Work item: For the string "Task", state how many lines of the data hold it. Give nothing besides the number.

BEGIN Material provided

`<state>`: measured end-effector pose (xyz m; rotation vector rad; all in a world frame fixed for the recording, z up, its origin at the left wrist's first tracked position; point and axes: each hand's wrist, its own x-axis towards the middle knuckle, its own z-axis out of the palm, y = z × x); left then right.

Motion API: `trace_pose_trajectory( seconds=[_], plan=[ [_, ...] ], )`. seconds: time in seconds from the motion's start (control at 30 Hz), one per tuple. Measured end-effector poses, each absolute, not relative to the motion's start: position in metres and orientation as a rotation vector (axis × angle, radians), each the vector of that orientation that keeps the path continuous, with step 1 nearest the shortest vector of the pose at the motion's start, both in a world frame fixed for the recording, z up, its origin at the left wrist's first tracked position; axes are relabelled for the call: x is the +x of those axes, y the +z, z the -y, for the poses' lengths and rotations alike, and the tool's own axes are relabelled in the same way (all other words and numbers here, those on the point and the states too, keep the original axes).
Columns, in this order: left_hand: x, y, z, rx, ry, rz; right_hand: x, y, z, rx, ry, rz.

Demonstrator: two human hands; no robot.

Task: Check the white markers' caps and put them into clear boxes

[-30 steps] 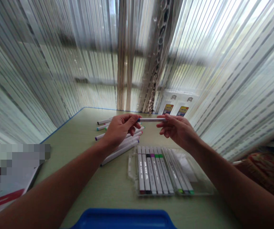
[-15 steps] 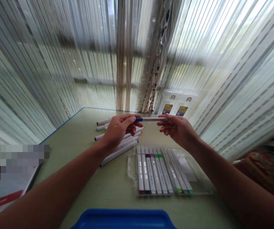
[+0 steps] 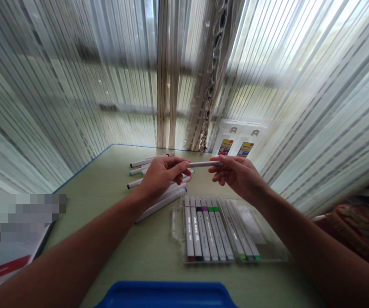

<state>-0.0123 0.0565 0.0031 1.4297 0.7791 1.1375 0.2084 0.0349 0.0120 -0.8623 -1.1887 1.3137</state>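
A white marker (image 3: 204, 164) is held level in the air between my two hands. My left hand (image 3: 168, 174) pinches its left end, where the fingers cover the blue part. My right hand (image 3: 235, 171) grips the other end between thumb and fingers. Below and to the right lies a clear plastic case (image 3: 274, 253) with several white markers (image 3: 207, 233) in a row, some with black, purple or green bands. More loose markers (image 3: 161, 204) lie on the table behind and under my left hand, partly hidden by it.
A blue tray (image 3: 168, 295) sits at the near edge of the green table (image 3: 107, 239). Clear packaging with yellow labels (image 3: 245, 149) stands at the back, by the string curtain (image 3: 133, 85). A pixelated item with a red stripe (image 3: 4, 269) is at the left.
My left hand has slid right along the marker, so its blue part is now covered by the fingers. My right hand has shifted slightly left.
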Motion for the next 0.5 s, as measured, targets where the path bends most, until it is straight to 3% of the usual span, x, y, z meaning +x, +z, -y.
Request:
trace_pose_trajectory(
  seconds=[0.5],
  plan=[
    [-0.008,0.002,-0.046,1.646,1.047,-0.813,0.196,0.013,-0.024,-0.983,1.176,1.524]
  ],
)
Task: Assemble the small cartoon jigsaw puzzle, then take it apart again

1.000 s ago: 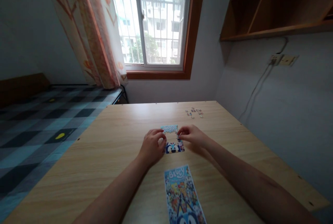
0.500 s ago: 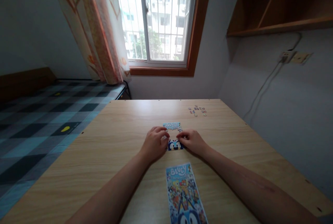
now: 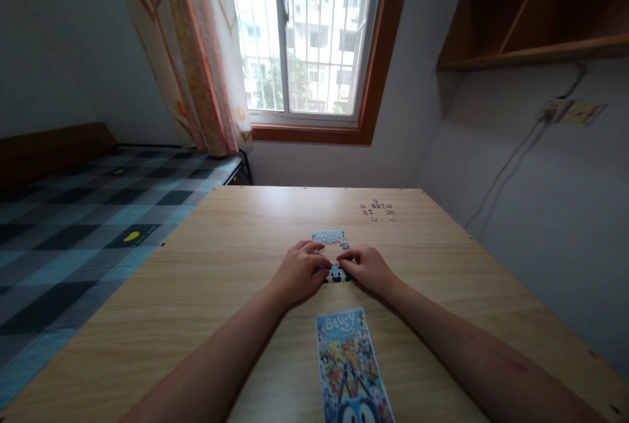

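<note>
A small, partly built jigsaw puzzle (image 3: 330, 238) lies in the middle of the wooden table (image 3: 221, 266). My left hand (image 3: 299, 271) rests on its left side, fingers curled and pinched over the pieces. On the right side my right hand (image 3: 369, 268) does the same, fingertips nearly meeting the left hand's over the puzzle's centre. What the fingertips press or hold is hidden. A colourful cartoon reference picture (image 3: 351, 367) lies flat on the table nearer to me, between my forearms.
Several loose puzzle pieces (image 3: 377, 210) lie scattered at the table's far right. A bed with a checked cover (image 3: 73, 226) stands to the left. Behind the table are a window (image 3: 304, 36) with a curtain (image 3: 191, 56), and a wooden shelf (image 3: 535, 10) hangs at upper right.
Both hands have drawn closer together over the puzzle's middle, covering more of it. The camera view has drifted slightly to the left and down.
</note>
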`<state>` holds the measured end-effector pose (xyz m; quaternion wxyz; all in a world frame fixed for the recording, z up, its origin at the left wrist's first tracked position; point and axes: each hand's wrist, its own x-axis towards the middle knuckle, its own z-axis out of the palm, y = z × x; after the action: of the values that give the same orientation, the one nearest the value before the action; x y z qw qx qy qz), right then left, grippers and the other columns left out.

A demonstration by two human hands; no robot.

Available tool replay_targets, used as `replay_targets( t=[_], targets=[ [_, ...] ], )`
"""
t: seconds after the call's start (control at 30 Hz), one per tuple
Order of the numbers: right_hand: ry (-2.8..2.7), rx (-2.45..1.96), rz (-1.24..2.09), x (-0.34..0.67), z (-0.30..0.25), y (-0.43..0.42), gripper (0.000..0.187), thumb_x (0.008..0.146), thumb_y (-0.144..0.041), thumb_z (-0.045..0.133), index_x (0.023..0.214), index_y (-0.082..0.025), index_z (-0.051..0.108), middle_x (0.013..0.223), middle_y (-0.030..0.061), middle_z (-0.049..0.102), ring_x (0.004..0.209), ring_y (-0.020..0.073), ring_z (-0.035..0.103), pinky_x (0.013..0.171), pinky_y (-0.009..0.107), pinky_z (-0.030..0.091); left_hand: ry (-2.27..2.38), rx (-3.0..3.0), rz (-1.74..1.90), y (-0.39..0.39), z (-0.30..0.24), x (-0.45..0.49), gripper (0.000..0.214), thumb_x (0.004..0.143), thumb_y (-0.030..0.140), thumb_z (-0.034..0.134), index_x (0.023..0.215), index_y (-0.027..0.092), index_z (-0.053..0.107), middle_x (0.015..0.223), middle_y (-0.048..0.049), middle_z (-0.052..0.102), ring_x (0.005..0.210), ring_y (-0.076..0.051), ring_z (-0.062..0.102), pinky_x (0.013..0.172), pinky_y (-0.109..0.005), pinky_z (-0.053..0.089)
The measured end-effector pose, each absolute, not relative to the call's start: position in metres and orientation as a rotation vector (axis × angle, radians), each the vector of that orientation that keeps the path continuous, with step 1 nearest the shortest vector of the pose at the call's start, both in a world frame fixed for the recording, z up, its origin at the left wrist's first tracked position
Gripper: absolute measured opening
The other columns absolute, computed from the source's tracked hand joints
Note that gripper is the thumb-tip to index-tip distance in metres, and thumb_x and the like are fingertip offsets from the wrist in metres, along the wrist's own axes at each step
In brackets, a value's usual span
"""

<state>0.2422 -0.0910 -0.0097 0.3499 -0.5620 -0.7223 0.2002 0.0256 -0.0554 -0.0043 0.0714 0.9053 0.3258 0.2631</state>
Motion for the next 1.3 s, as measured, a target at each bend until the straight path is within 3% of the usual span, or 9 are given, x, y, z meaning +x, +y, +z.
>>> replay_targets(
  t=[0.6,0.8,0.93,1.3],
  targets=[
    [-1.979,-1.502,0.324,0.245,-0.018,-0.090,0.011,0.083,-0.026,0.069,0.083,-0.025,0.080,0.082,0.0042,0.074,0.087,0.0217,0.063,0.083,0.032,0.044,0.973,2.730,0.793,-0.054,-0.007,0.026,0.018,0.083,0.027,0.067,0.095,0.030,0.080,0.121,-0.0077,0.069,0.115,-0.027,0.059,0.104,-0.047,0.046],
    [-1.827,-1.446,0.396,0.252,-0.019,-0.086,0.023,0.083,-0.020,0.066,0.103,-0.022,0.076,0.082,0.0025,0.069,0.079,0.0182,0.061,0.078,0.030,0.046,0.976,2.728,0.794,-0.055,-0.004,0.026,0.018,0.084,0.026,0.067,0.096,0.030,0.080,0.120,-0.0078,0.069,0.114,-0.027,0.060,0.103,-0.047,0.047],
    [-1.816,-1.443,0.392,0.257,-0.020,-0.082,0.019,0.081,-0.016,0.066,0.095,-0.022,0.077,0.080,0.0022,0.066,0.079,0.0175,0.060,0.078,0.029,0.046,0.981,2.737,0.841,-0.054,-0.005,0.025,0.023,0.086,0.025,0.064,0.102,0.028,0.079,0.120,-0.0085,0.069,0.113,-0.026,0.060,0.102,-0.047,0.049],
    [-1.923,-1.468,0.351,0.254,-0.017,-0.086,0.008,0.081,-0.018,0.066,0.083,-0.021,0.074,0.080,0.0020,0.065,0.083,0.0179,0.058,0.079,0.029,0.043,0.946,2.846,0.542,-0.074,-0.003,0.034,0.038,0.089,0.034,0.064,0.127,0.038,0.068,0.145,-0.0091,0.054,0.137,-0.036,0.044,0.112,-0.063,0.033]
  ],
)
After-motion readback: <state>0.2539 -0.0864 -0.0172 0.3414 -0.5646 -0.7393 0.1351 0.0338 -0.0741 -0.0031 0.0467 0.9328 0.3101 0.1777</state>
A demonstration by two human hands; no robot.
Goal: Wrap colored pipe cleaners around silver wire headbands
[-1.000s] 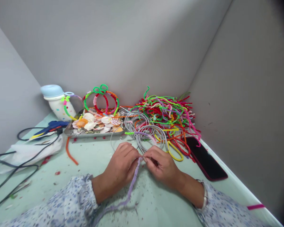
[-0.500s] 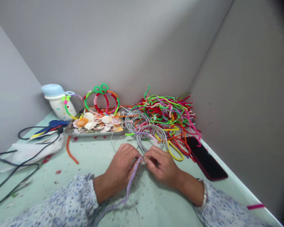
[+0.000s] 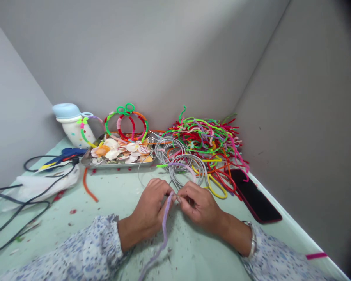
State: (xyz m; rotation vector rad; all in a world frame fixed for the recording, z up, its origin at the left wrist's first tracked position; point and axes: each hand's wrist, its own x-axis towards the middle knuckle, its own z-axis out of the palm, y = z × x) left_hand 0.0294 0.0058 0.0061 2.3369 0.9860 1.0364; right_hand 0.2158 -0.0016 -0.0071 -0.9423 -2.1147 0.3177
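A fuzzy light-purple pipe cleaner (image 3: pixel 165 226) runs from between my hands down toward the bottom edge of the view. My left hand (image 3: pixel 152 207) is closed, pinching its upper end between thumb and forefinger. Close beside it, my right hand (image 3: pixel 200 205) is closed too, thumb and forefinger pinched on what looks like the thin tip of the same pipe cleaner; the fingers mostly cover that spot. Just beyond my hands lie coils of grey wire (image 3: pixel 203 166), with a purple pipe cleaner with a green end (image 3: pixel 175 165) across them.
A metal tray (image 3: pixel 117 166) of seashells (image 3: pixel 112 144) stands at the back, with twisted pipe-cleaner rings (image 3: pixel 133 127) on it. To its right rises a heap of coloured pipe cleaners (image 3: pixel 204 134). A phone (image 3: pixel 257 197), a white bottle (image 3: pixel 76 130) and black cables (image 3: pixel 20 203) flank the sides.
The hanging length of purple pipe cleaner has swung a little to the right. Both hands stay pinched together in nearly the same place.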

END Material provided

Solution: 2